— Problem to work on —
Everything in the listing below should be repeated verbatim, apart from the pictures.

— Dataset records —
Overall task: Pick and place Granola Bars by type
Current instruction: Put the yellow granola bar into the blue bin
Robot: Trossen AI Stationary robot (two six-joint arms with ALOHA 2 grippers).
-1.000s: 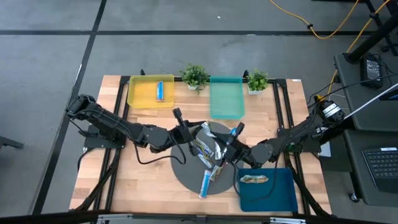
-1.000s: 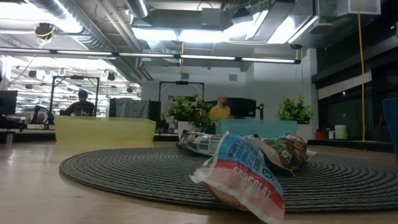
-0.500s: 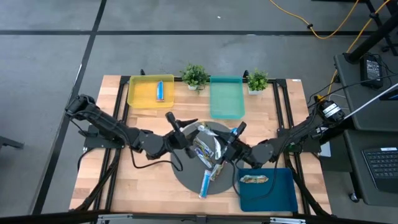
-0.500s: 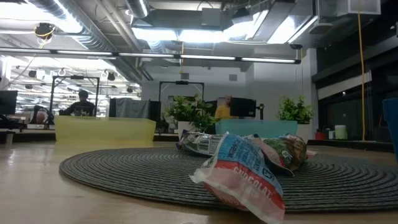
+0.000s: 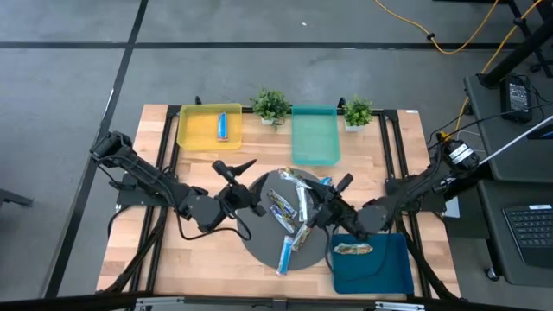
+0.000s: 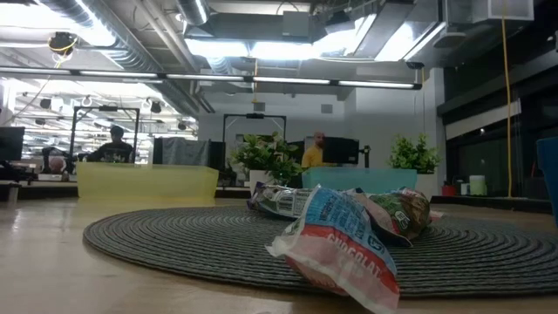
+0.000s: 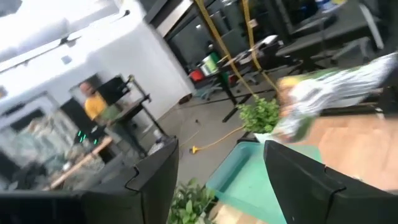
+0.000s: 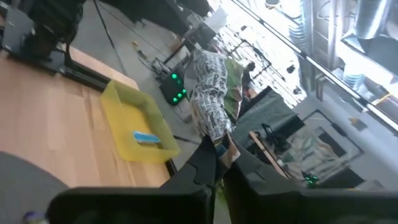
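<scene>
On the table [image 5: 173,259], the Granola Bars [image 5: 289,214] lie in a loose pile on the round grey mat [image 5: 259,246], between the two arms. The right gripper [image 5: 333,192] sits at the pile's right edge, jaws clenched on a green-and-white bar [image 8: 214,99] held upright. The left gripper [image 5: 233,168] hangs at the mat's left edge with jaws released and empty, the nearest bars to its right.

The table [image 5: 216,250] is pale, smooth planked wood framed in black metal. On it lies a round grey mat [image 6: 174,240] of ribbed woven cord, matt and rough. The granola bars [image 6: 344,244] wear shiny, crinkled foil wrappers. The yellow tray [image 5: 194,130] and teal tray [image 5: 313,142] look like translucent glossy plastic, the blue tray [image 5: 389,272] duller.
</scene>
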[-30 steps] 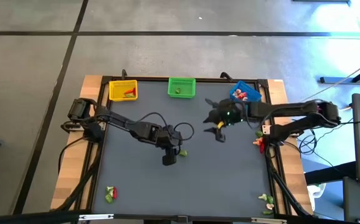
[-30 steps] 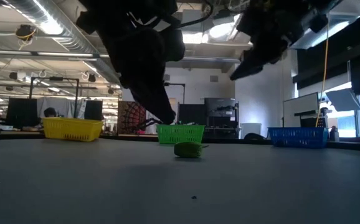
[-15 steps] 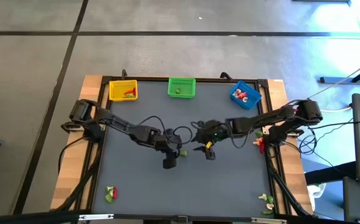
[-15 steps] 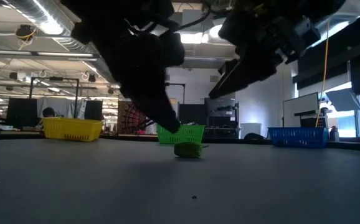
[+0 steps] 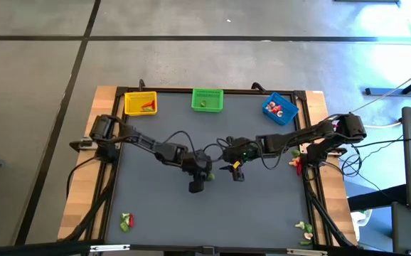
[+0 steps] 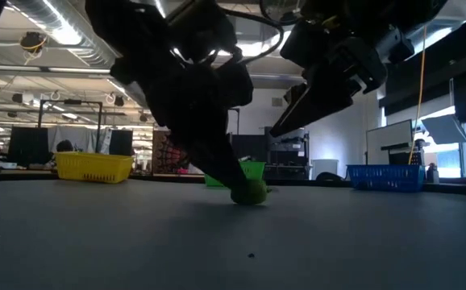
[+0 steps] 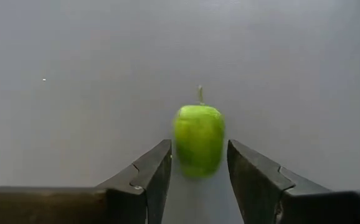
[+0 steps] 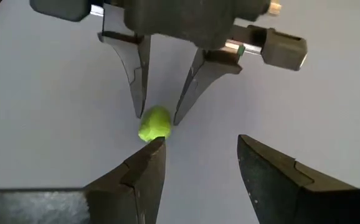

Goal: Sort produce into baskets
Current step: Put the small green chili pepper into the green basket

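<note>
Now the left gripper (image 7: 198, 163) straddles a little green pepper (image 7: 198, 138) at mid-counter.

Down on the counter (image 5: 262, 206), its fingers are parted on either side of the pepper, not yet pinching it, so I'd call it unclenched and empty. Just beside it hovers the right gripper (image 8: 195, 163), also spread apart with nothing in it, its near finger close to the same piece. The pepper looks like a light, stiff plastic toy, smooth and rounded, so I'd guess it could squirt out of a grip; the best hold seems to be across its wide belly, below the thin stem. Across the counter, the green basket (image 5: 207, 100) stands at the far edge between the yellow basket (image 5: 140, 104) and the blue basket (image 5: 279, 108).
</note>
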Robot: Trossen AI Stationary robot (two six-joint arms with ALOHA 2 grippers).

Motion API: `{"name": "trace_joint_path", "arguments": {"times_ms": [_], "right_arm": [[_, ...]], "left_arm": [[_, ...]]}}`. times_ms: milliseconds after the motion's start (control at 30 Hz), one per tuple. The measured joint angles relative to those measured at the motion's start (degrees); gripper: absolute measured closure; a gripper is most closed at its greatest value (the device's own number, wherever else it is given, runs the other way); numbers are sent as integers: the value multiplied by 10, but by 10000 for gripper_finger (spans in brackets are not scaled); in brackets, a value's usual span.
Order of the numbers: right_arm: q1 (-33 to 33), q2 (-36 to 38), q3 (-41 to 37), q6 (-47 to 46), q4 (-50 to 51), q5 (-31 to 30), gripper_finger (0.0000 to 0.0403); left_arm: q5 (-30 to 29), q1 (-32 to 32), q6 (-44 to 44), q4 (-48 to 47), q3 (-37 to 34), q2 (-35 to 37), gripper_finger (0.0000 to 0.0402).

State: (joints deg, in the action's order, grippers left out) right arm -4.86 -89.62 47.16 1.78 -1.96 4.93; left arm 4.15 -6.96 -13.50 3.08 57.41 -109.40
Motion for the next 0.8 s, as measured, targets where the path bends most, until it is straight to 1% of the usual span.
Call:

— Answer section —
Overall task: Pick and place Granola Bars by type
Current instruction: Put the yellow granola bar into the blue bin
Robot: Trossen AI Stationary robot (two six-joint arms with ALOHA 2 grippers).
-1.000s: 
-1.000s: 
-0.500s: 
-0.500s: 
+0.000s: 
+0.000s: 
+0.000s: 
+0.000s: 
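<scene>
On the table [image 5: 173,259], the Granola Bars [image 5: 289,214] lie in a loose pile on the round grey mat [image 5: 259,246], between the two arms. The right gripper [image 5: 333,192] sits at the pile's right edge, jaws clenched on a green-and-white bar [image 8: 214,99] held upright. The left gripper [image 5: 233,168] hangs at the mat's left edge with jaws released and empty, the nearest bars to its right.

The table [image 5: 216,250] is pale, smooth planked wood framed in black metal. On it lies a round grey mat [image 6: 174,240] of ribbed woven cord, matt and rough. The granola bars [image 6: 344,244] wear shiny, crinkled foil wrappers. The yellow tray [image 5: 194,130] and teal tray [image 5: 313,142] look like translucent glossy plastic, the blue tray [image 5: 389,272] duller.
</scene>
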[-30 steps] 
[-30 steps] 
[-15 steps] 
[-15 steps] 
[+0 steps] 
[+0 steps] 
[+0 steps] 
[+0 steps] 

Goal: Sort produce into baskets
Current step: Put the small green chili pepper into the green basket

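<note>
Now the left gripper (image 7: 198, 163) straddles a little green pepper (image 7: 198, 138) at mid-counter.

Down on the counter (image 5: 262, 206), its fingers are parted on either side of the pepper, not yet pinching it, so I'd call it unclenched and empty. Just beside it hovers the right gripper (image 8: 195, 163), also spread apart with nothing in it, its near finger close to the same piece. The pepper looks like a light, stiff plastic toy, smooth and rounded, so I'd guess it could squirt out of a grip; the best hold seems to be across its wide belly, below the thin stem. Across the counter, the green basket (image 5: 207, 100) stands at the far edge between the yellow basket (image 5: 140, 104) and the blue basket (image 5: 279, 108).
</note>
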Robot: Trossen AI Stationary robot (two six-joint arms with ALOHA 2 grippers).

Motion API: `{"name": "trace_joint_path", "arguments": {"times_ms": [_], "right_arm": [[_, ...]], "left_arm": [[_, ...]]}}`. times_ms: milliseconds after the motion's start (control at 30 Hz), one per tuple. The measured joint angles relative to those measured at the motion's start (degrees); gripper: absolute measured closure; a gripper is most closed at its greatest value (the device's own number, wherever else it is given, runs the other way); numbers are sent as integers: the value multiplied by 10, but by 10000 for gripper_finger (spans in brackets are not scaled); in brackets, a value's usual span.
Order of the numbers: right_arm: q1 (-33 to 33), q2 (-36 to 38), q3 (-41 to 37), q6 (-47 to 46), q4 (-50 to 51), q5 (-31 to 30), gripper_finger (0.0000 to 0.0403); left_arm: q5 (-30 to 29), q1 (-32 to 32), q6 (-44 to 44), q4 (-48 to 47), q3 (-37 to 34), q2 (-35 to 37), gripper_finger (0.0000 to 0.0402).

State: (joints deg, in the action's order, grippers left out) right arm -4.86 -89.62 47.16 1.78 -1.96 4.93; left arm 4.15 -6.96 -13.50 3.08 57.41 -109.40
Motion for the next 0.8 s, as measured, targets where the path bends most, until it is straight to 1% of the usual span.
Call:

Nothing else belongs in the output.